A APMGF deu o tiro de partida no seu ciclo de debates intitulado «Para além da Medicina: ao encontro das humanidades», com a sessão «Poesia para uso tópico», no dia 10 de julho, nas instalações da Faculdade de Medicina da Universidade do Porto (FMUP). A sessão em causa foi moderada por Sofia Baptista (médica de família na ULS Santo António, professora universitária na FMUP e anfitriã do podcast «M80 Mala Médica», na rádio M80). Participaram ativamente na estreia do ciclo de debates Francisca Camelo (diseuse, poeta e psicóloga clínica) e Inês Homem de Melo (psiquiatra, cantora e finalista do Festival da Canção em 2022). Francisca Camelo recitou poesia – com destaque para Nuno Júdice e o seu «Poema de amor para uso tópico», testemunho lírico que ajudou a batizar a sessão – e Inês Homem de Melo cantou, como seria de esperar, mas acima de tudo as duas convidadas ajudaram os presentes a perceber que os frutos da criação artística humana devem sempre estar muito próximos de quem cuida, porque eles próprios têm poderes regenerativos.
Este ciclo foi pensado com intuito de promover encontros/fóruns interdisciplinares entre profissionais da área da medicina e saúde com personalidades das ciências sociais e humanas, para explorar as intersecções entre as perspetivas médicas e humanísticas, permitindo compreender a saúde de forma mais profunda e abrangente.
No âmbito da primeira sessão e das confluências entre poesia e os benefícios da mesma para quem é cuidado e para quem cuida, Francisca Camelo lembrou que “o que nos salva é a Medicina, a ação social, a psicoterapia, a nossa comunidade social e afetiva. No entanto, no que toca a instrumentos que podem favorecer a nossa forma de gerir emoções, reestruturar uma narrativa, a poesia pode ser uma ferramenta poderosa, mais poderosa do que a leitura da ficção. Isto porque há uma característica muito particular na poesia, o uso da metáfora (…) a metáfora vai às sensações, quando digo que senti o cheiro da nuvem, estou a abrir-me à possibilidade de sensações que me surgem, na realidade ou na minha imaginação, que depois componho no papel. Mas este estar atento às sensações é uma via para estarmos atentos às emoções. Com adultos, muito do meu trabalho como psicoterapeuta é alertar para uma biblioteca de emoções e para importância de estarmos atentos ao que o corpo nos diz sobre as nossas emoções”.

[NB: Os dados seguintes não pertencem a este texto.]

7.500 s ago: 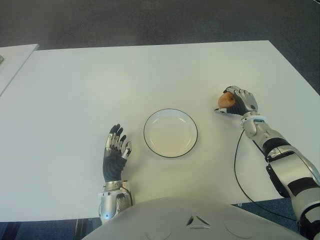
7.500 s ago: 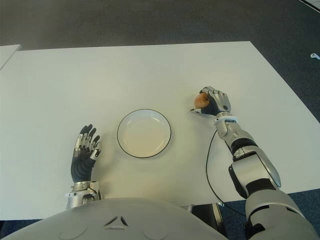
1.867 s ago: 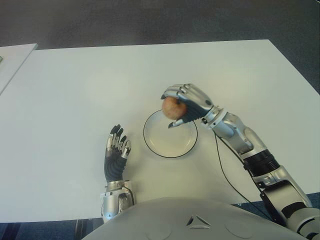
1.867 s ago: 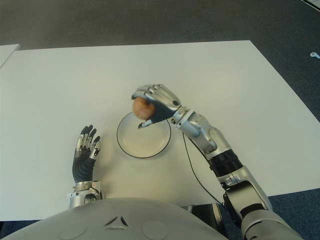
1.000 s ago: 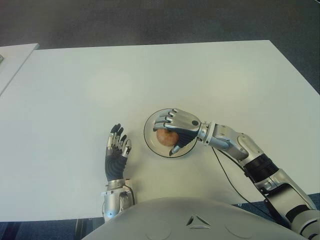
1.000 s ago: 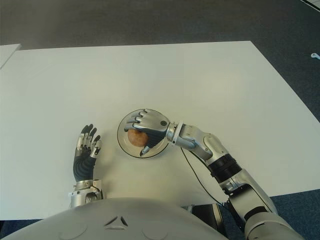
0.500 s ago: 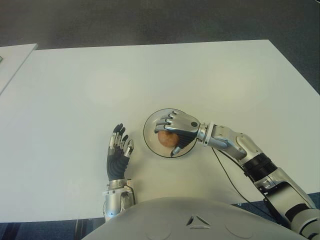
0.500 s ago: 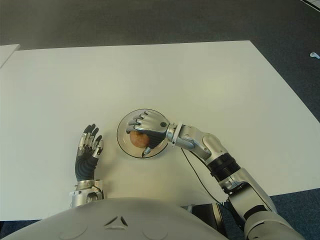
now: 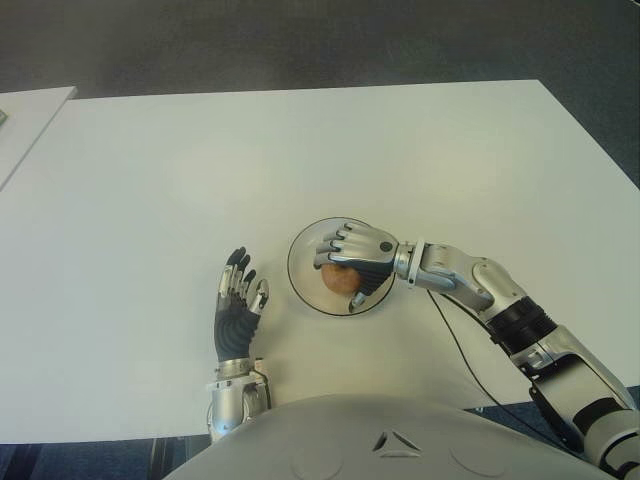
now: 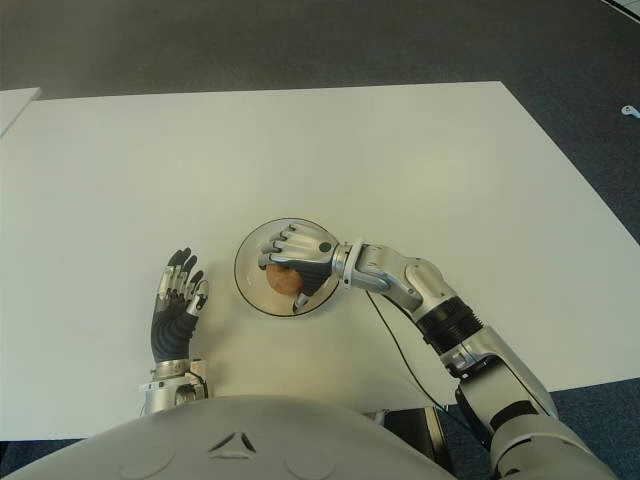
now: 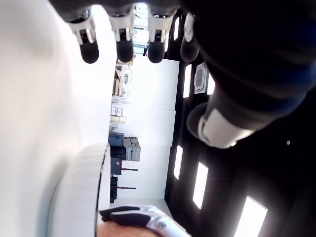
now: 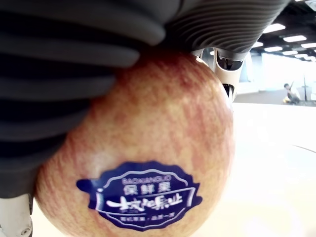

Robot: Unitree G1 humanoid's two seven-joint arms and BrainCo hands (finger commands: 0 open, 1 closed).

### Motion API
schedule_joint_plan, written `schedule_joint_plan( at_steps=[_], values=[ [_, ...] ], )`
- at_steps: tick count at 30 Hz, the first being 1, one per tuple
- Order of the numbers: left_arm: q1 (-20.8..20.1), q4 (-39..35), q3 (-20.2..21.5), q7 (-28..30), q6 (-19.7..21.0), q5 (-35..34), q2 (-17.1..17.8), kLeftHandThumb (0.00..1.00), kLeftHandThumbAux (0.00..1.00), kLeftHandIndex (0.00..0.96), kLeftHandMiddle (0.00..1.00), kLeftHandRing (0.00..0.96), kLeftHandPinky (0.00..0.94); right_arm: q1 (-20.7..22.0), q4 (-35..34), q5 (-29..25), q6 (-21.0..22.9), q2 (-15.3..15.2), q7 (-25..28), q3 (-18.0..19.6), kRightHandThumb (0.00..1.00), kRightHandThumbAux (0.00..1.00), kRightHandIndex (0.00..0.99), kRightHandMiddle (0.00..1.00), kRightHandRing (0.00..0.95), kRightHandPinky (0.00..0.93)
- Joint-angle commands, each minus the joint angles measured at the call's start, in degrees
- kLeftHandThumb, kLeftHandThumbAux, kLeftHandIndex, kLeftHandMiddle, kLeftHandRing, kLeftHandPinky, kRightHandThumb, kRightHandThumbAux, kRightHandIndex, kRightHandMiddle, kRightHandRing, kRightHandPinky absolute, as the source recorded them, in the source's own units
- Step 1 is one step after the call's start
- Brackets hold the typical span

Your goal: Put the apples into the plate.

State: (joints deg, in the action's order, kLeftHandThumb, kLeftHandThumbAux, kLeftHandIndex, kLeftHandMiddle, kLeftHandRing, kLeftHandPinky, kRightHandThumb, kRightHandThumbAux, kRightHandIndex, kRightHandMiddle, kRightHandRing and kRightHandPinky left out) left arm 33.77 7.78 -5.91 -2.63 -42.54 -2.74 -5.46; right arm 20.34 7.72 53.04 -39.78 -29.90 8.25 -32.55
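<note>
Nearest me, left hand point(image 9: 237, 303) sits just left of the plate point(image 9: 302, 256), fingers spread, holding nothing. Right hand point(image 9: 356, 262) is over the plate, fingers wrapped on the apple point(image 9: 338, 279), low inside the rim. Wrist cam shows a blue sticker on the apple. White table point(image 9: 300, 150) beyond.

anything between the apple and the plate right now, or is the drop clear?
Nothing visible stands in the way. The right hand is over the plate with its fingers closed around the apple, which is already low inside the rim. No other object shows in the plate. The left hand shows open, to the plate's left.
</note>
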Motion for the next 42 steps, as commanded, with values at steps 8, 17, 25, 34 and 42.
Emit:
schedule_joint_plan(
  at_steps=[8,17,25,34,42],
  values=[
    [0.22,1.35,-0.8,0.05,1.23,-0.01,-1.59,0.128,0.741,0.0,0.0,0.0,0.0,3.02,0.08,1.16,-0.03,-0.84,4.06,-1.06,0.854,0.675,0.409,0.504,0.768,0.763],
    [0.31,1.22,-0.35,-2.09,0.89,1.84,-2.38,0.163,0.728,0.0,0.0,0.0,0.0,5.04,0.07,3.91,-2.63,-1.41,1.37,-1.75,0.854,0.674,0.408,0.514,0.805,0.812],
    [0.2,1.34,-0.84,-2.33,0.79,1.42,-2.34,0.181,0.71,0.0,0.0,0.0,0.0,4.63,1.33,3.85,-2.74,-0.39,-1.88,-1.31,0.855,0.673,0.411,0.517,0.818,0.826],
    [0.61,0.54,-1.39,-2.07,1.44,0.06,-1.96,0.185,0.697,0.0,0.0,0.0,0.0,2.14,6.03,-4.69,-4.65,1.89,-6.81,1.35,0.664,0.632,0.334,0.323,0.301,0.239],
    [0.32,0.93,-1.69,-1.77,0.86,-1.44,-2.27,0.189,0.715,0.0,0.0,0.0,0.0,2.44,6.26,-3.53,-5.05,1.42,-7.16,1.01,0.2,0.542,0.049,0.04,0.03,0.021]
  ],
)
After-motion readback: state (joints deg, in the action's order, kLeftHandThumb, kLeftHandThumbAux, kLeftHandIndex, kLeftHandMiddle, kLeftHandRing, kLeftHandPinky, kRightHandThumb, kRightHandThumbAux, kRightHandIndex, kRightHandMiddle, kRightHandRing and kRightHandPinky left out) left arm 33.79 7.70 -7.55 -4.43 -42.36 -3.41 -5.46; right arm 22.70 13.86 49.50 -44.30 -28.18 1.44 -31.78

Por outro lado, para a diseuse “numa sociedade tão cansada como a nossa, veloz e carnívora, só o exercício de pararmos e deitarmos para o papel qualquer tipo de perspetiva sobre a nossa relação com o mundo é um ato de auto-cuidado”.

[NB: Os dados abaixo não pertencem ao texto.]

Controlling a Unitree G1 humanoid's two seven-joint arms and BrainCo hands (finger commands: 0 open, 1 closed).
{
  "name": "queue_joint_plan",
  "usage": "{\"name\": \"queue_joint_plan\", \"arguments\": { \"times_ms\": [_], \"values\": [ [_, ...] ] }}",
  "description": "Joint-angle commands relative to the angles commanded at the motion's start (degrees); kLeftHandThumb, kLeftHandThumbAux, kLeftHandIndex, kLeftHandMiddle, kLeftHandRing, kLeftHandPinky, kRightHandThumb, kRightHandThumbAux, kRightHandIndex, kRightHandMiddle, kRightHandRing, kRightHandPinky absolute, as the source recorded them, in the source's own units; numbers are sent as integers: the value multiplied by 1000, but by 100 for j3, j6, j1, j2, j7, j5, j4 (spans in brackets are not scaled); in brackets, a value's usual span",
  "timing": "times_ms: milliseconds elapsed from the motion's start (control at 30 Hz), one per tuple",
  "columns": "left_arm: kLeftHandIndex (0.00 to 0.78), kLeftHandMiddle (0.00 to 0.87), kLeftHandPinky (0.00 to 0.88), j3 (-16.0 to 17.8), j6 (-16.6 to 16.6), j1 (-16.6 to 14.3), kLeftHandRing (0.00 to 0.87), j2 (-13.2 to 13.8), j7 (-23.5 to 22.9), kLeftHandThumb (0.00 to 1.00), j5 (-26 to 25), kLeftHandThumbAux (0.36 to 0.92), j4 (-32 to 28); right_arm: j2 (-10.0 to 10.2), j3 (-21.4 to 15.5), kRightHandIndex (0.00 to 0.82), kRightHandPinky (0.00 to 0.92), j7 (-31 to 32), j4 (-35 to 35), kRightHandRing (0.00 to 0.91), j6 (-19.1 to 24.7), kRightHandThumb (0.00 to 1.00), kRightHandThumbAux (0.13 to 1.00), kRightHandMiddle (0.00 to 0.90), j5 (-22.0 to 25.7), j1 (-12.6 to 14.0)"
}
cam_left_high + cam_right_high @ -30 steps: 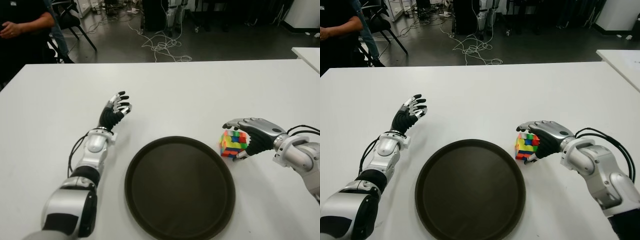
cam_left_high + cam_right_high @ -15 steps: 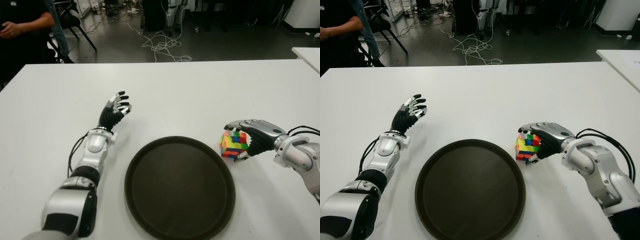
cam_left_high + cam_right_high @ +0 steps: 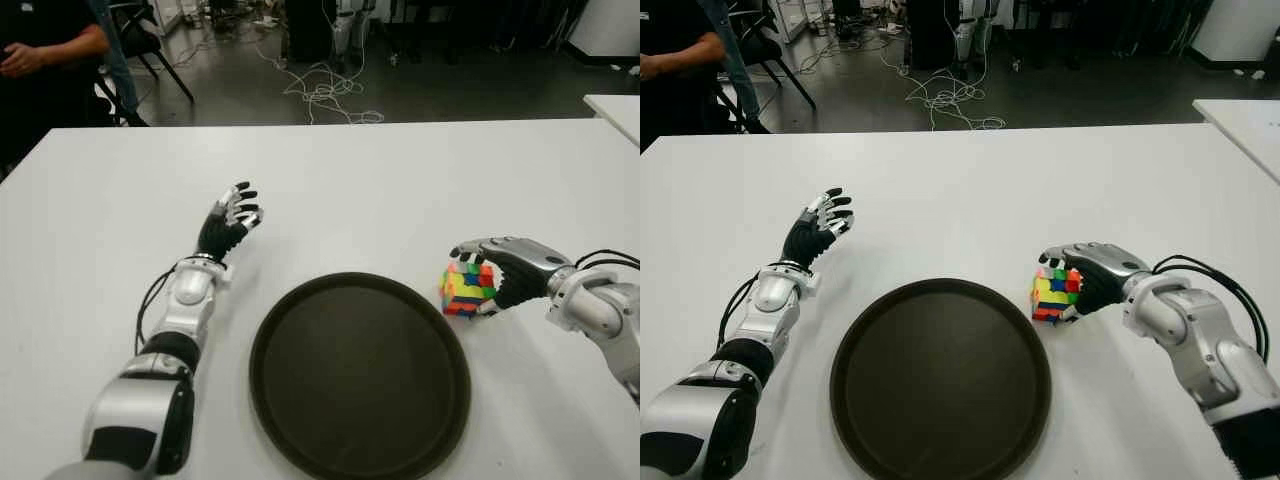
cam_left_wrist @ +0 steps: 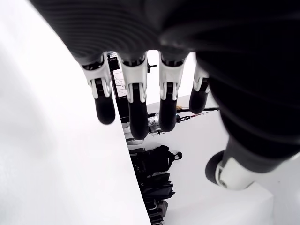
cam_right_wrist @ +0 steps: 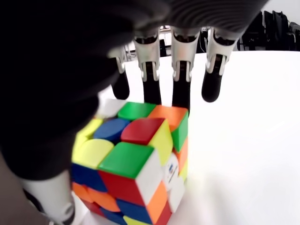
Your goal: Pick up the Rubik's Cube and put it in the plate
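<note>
Now the right hand (image 3: pixel 1092 275) cups the cube (image 3: pixel 1056 295) on the table (image 3: pixel 970 190) just right of the plate (image 3: pixel 940 380), fingers not fully closed; left hand (image 3: pixel 816 230) open, left of plate.

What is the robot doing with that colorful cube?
The robot is reaching for the Rubik's Cube, which sits on the white table just to the right of the big dark plate. Its right hand is draped over the cube, fingers stretched across the top and thumb beside it, but it has not closed on it or lifted it. The plate has nothing in it. The left hand shows open, left of the plate, holding nothing.
</note>
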Motion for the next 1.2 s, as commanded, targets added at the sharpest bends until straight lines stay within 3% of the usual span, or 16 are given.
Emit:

A psiquiatra Inês Homem de Melo concorda e admitiu mesmo na sessão que ultimamente tem estado muito alerta na sua consulta para este temática: “no mundo dos adultos, a psicoterapia passa muito por tentar levar a pessoa a reencontrar-se com uma linguagem das emoções, mais infantil, se quisermos, levar a pessoa a ser mais espontânea e a levar-se menos a sério, porque tal lhe permitirá aceder ao que está a sentir”. No que respeita à singularidade da poesia (seja ela integrada numa canção ou não), é importante também reforçar, segundo a cantora/psiquiatra, o impacto que a mesma têm do ponto de vista neurológico: “a área do cérebro que se ilumina mais consistentemente durante a leitura da poesia não é a área das palavras, mas sim a do prazer”.
Inês Homem de Melo tem por hábito, na sua prática clínica, prescrever a alguns dos seus doentes poemas musicados que reflitam o contexto em que vivem e explica porquê: “tal está relacionado com facto de as pessoas que apresentam sofrimento mental pensarem, regra geral, que são as únicas pessoas à face da terra que têm aquele tipo específico de sofrimento, sentindo-se pois ridículas, desoladas, alienígenas. Assim, quando a pessoa lê um poema ou ouve o poema musicado que retrata exatamente aquilo porque está a passar, identifica-se e tal tem um grande valor terapêutico (…) Neste momento, estou a construir um pequeno cardápio de canções que possa lançar para estes doentes”.
Já Sofia Baptista, recorrendo à sua experiência pessoal, salientou que a ligação das pessoas à poesia e a capacidade para extrair dela elementos transformadores e positivos estão dependentes do momento em que se vive: “a poesia não nos salva, per se, porque temos de estar predispostos a ser salvos por ela. Eu já fui salva muitas vezes pela poesia, nos momentos mais difíceis”.